他今年二十三,被堂兄提拔,在程家本家当差,被堂兄倚为臂膀,已经是心存得意。
这些,比起曹颙来,又算什么?
只要详细研究过曹颙的履历,谁会将他当成只靠家族余荫的公子哥儿?
这样的人,支撑一个曹家,谁敢去挑剔他的眼光不好?
他的眼光……他往来的皇子,岳父七阿哥、表弟十六阿哥、同窗十七阿哥、救命恩人……十三阿哥……四阿哥……
四阿哥……
程梦显只觉得醍醐灌顶一般,一下子站起身来……
脸色却是青一阵、白一阵,说不出是惊恐,还是欣喜。
“原来如此……堂兄犯了大忌了……”程梦显喃喃说道。
他一刻也呆不住,疾步走到书房,拿起笔来,提笔给堂兄程梦昆写了一封家书。
即便晓得堂兄的决策出了纰漏,在没有请示之前,他也不会自作聪明去补救。程家只有一位家主,程家能做主的只有一人。

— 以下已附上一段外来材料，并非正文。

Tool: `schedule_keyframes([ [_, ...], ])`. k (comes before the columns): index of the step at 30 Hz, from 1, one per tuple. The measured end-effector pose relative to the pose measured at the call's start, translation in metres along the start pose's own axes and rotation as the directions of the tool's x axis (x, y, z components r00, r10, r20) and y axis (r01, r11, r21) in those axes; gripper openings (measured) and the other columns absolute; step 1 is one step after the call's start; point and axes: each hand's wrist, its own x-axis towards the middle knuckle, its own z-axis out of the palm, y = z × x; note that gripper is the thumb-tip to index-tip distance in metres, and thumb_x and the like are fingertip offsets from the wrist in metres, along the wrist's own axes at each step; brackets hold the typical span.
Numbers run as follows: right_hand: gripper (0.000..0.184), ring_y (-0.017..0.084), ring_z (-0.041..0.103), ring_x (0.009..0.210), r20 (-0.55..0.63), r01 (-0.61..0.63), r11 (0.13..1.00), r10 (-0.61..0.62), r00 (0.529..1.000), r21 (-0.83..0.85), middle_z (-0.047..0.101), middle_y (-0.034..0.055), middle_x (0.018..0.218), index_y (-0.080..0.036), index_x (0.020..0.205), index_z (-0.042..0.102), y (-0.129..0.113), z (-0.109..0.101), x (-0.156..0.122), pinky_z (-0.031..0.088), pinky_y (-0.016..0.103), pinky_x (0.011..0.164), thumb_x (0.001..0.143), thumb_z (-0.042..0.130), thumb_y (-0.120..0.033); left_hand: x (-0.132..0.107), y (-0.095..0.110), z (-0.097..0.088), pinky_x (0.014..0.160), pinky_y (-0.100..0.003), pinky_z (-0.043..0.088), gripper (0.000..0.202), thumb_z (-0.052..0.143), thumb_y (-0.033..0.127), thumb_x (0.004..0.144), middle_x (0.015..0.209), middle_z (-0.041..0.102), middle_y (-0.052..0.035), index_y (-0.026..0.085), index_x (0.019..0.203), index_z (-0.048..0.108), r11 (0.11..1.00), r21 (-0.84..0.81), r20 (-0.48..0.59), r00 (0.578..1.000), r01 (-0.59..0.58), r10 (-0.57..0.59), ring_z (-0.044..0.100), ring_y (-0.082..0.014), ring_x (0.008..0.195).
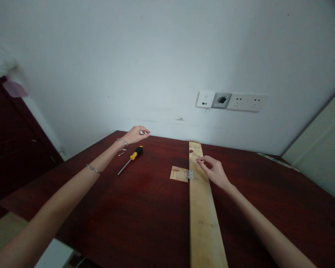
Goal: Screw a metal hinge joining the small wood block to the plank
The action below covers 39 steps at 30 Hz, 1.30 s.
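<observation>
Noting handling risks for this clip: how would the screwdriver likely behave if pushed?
The screwdriver should stay stiff, given its straight metal shaft. It may roll in an arc, as its handle is much thicker than the shaft. Its bulky handle probably makes that end heavier.

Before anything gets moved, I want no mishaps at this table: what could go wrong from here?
The screwdriver lies loose near the left hand; a stray nudge might roll it. The tiny silvery piece beside it could be brushed away and lost. The small wooden piece beside the long board might shift if the right hand bumps the hinge.
</observation>
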Motion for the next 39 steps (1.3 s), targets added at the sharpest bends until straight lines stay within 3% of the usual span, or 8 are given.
schedule_keyframes([
  [3, 0.026, 0.021, 0.065, 0.08, 0.033, -0.008, 1.0, 0.008, 0.999, -0.002, 0.071, 0.0074, 0.09, -0.02, 0.086, 0.066, 0.001, 0.0, 0.0, 0.053, 0.033, 0.072, 0.087, 0.05, -0.04, -0.018, -0.042, -0.018, 0.086, -0.028, 0.046, 0.034, 0.056, 0.04, 0.078, 0.096, 0.072, -0.0058, 0.014, 0.092, 0.072, 0.994, 0.036, 0.105, 0.988, 0.106, -0.11, 0.063, -0.0182, 0.09],
  [6, 0.027, 0.02, 0.066, 0.077, 0.066, -0.023, 1.0, 0.023, 0.998, 0.0, 0.071, 0.0074, 0.09, -0.019, 0.086, 0.067, 0.001, 0.0, 0.0, 0.053, 0.032, 0.068, 0.086, 0.051, -0.041, -0.043, -0.072, -0.029, 0.084, -0.026, 0.046, 0.031, 0.056, 0.037, 0.076, 0.095, 0.073, -0.005, 0.015, 0.089, 0.074, 0.967, 0.114, 0.178, 0.952, 0.229, -0.247, 0.064, -0.0183, 0.088],
  [12, 0.027, 0.021, 0.066, 0.073, 0.114, -0.038, 0.999, 0.037, 0.993, 0.001, 0.072, 0.0078, 0.089, -0.02, 0.085, 0.068, 0.0, 0.0, 0.0, 0.055, 0.032, 0.062, 0.084, 0.053, -0.042, -0.093, -0.111, -0.036, 0.071, -0.022, 0.046, 0.027, 0.055, 0.031, 0.072, 0.082, 0.073, -0.0025, 0.016, 0.083, 0.075, 0.883, 0.307, 0.264, 0.859, 0.355, -0.438, 0.064, -0.0169, 0.077],
  [16, 0.027, 0.022, 0.067, 0.075, 0.124, -0.039, 0.999, 0.04, 0.992, -0.011, 0.073, 0.0076, 0.087, -0.021, 0.084, 0.069, 0.0, 0.0, 0.0, 0.055, 0.032, 0.064, 0.083, 0.053, -0.042, -0.113, -0.129, -0.034, 0.073, -0.022, 0.046, 0.026, 0.054, 0.031, 0.071, 0.083, 0.073, -0.0031, 0.017, 0.082, 0.074, 0.862, 0.358, 0.275, 0.841, 0.36, -0.466, 0.064, -0.0171, 0.078],
  [26, 0.026, 0.021, 0.067, 0.075, 0.136, -0.033, 0.999, 0.036, 0.99, -0.029, 0.073, 0.007, 0.091, -0.02, 0.088, 0.069, 0.009, 0.002, -0.003, 0.055, 0.033, 0.065, 0.084, 0.052, -0.04, -0.105, -0.132, -0.009, 0.068, -0.022, 0.044, 0.025, 0.055, 0.035, 0.075, 0.093, 0.071, -0.0056, 0.021, 0.083, 0.074, 0.8, 0.486, 0.25, 0.82, 0.354, -0.515, 0.064, -0.0196, 0.086],
  [39, 0.026, 0.021, 0.067, 0.078, 0.146, -0.049, 0.998, 0.053, 0.988, -0.028, 0.072, 0.0066, 0.089, -0.02, 0.087, 0.069, 0.011, 0.004, -0.004, 0.054, 0.031, 0.065, 0.085, 0.05, -0.037, -0.095, -0.119, 0.002, 0.074, -0.027, 0.046, 0.02, 0.054, 0.027, 0.078, 0.093, 0.068, -0.0122, 0.018, 0.073, 0.07, 0.72, 0.653, 0.247, 0.832, 0.236, -0.497, 0.062, -0.0239, 0.089],
])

写完,程梦显用蜡将信口封好,叫来心腹于魁,叫他亲自送回扬州。
从扬州到京城,就算快马加鞭,往返也需十几日,看来这次要在京城留点久些了。
他慢慢抽开书桌的抽屉,从里面拿出一页纸来。
若是孙珏同李诚见了,定会觉得眼熟,这张纸同孙珏亲书,李诚收着的那张字据一般无二……
这个,可当见面礼否……
东直门,李宅。
寻思了半日,李鼐还是叫来钱仲睿,商量昨日入库那九千两银子的处置。昨日下晌程梦显使人送来的银子,大管家只说是别人家归还的欠银。

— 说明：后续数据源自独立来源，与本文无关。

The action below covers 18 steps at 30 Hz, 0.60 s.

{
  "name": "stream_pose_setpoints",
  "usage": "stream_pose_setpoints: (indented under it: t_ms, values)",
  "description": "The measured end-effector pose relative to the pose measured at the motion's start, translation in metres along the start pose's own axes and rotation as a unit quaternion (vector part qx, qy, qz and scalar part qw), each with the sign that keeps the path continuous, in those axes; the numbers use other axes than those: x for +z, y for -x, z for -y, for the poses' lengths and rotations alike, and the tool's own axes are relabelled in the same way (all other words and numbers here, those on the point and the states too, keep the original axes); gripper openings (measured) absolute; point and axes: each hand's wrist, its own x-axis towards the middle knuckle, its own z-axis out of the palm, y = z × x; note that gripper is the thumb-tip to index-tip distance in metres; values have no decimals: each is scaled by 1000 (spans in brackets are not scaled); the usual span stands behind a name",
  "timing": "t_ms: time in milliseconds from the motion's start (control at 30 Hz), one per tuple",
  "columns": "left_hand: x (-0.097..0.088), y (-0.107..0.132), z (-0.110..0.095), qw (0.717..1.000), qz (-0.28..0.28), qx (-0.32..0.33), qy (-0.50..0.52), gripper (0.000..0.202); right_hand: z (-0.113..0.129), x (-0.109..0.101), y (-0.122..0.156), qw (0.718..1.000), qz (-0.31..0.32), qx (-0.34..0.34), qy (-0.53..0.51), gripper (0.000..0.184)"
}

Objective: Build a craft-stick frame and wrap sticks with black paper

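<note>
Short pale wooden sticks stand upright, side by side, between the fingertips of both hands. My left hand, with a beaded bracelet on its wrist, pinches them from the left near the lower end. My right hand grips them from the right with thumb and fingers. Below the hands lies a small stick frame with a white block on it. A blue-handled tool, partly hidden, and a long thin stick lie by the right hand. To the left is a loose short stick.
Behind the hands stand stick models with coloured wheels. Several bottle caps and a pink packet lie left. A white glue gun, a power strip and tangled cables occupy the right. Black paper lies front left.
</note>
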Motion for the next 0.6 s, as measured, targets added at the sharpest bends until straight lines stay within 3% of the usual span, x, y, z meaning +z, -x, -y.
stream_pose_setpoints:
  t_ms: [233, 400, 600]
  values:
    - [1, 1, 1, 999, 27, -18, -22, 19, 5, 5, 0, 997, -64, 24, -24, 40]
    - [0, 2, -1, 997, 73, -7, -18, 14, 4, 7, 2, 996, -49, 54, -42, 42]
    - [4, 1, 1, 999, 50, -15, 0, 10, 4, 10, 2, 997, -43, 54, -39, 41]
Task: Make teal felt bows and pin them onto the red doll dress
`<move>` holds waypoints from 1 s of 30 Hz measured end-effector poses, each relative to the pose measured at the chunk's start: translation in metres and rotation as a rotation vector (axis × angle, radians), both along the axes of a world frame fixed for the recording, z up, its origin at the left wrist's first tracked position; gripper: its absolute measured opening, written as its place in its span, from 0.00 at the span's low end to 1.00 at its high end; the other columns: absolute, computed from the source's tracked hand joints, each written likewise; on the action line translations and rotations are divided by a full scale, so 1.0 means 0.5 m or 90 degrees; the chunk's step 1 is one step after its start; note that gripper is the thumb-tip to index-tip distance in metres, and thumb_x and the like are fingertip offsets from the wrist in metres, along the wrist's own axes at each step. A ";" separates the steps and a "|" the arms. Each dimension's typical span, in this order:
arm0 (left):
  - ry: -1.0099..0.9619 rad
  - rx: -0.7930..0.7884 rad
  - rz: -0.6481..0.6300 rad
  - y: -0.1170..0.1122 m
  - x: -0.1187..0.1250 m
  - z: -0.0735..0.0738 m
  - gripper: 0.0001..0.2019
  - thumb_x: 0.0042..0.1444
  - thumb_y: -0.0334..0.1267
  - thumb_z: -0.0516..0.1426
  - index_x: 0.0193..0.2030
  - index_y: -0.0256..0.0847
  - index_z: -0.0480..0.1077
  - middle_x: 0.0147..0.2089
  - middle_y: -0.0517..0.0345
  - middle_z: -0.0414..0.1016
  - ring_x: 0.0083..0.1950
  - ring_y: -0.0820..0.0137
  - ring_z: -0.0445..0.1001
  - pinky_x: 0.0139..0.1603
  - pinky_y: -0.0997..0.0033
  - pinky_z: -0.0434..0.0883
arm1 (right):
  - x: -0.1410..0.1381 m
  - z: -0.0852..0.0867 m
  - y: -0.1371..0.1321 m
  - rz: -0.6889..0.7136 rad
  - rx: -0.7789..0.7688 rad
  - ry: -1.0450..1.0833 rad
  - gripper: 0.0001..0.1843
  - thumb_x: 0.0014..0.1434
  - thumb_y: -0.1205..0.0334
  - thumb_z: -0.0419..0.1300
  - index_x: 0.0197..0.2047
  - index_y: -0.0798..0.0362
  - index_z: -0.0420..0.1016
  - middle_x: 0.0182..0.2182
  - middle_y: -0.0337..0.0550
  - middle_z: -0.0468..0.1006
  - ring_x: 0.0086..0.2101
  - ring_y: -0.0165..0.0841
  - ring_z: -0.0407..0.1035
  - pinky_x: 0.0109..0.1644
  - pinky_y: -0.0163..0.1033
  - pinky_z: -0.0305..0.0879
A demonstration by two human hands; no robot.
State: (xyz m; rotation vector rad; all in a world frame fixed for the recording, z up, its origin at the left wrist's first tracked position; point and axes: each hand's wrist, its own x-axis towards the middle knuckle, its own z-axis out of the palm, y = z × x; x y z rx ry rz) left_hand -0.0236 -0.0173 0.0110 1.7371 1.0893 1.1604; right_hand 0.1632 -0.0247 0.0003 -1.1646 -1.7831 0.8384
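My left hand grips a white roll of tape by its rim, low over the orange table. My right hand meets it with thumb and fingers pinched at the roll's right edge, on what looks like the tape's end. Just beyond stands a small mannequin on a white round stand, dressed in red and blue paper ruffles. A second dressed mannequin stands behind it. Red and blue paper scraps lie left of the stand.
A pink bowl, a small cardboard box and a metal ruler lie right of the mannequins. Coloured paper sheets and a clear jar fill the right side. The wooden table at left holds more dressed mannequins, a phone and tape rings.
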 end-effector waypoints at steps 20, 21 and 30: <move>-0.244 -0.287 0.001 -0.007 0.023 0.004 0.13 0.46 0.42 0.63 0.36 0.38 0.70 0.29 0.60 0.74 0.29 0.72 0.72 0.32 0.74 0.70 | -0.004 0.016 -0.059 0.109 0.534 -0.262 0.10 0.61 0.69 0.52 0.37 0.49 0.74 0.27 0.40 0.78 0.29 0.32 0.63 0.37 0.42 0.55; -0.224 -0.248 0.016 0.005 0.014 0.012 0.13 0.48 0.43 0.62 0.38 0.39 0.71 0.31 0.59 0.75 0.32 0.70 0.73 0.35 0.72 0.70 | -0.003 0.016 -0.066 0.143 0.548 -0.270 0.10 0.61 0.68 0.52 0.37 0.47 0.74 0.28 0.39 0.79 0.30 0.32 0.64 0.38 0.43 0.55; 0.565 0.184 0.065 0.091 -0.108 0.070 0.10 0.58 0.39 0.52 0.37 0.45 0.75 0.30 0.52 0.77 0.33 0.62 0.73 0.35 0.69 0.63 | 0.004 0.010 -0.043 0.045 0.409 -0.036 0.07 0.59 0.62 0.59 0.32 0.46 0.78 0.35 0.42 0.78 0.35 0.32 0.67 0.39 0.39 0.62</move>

李鼐并不生疑,因为他晓得父亲性子慷慨,对待亲友都极为照拂,接济过不少人家。
不过,想到来京城前,自己差不多将府中库房里的银子都带来了,李鼐就有些不放心家中。
“大管家,正要请你帮忙送两位侄儿回苏州,这批银子,大管家也一并运回苏州。”李鼐说道。
钱仲睿听了,不由意外,道:“大爷,您跑缺,不是正需要银子么,怎么还运回去?”
李鼐长吁了口气,道:“命里有时终须有,命里无时莫强求。这些日子,老往吏部跑,也听说过旁人跑官的故事。有的滞留京城十余年,也还是个候补。我之所以还留在京城,不过是想要借机查明二弟的事,也算是为父亲了结个心愿。至于前程,还是顺其自然……”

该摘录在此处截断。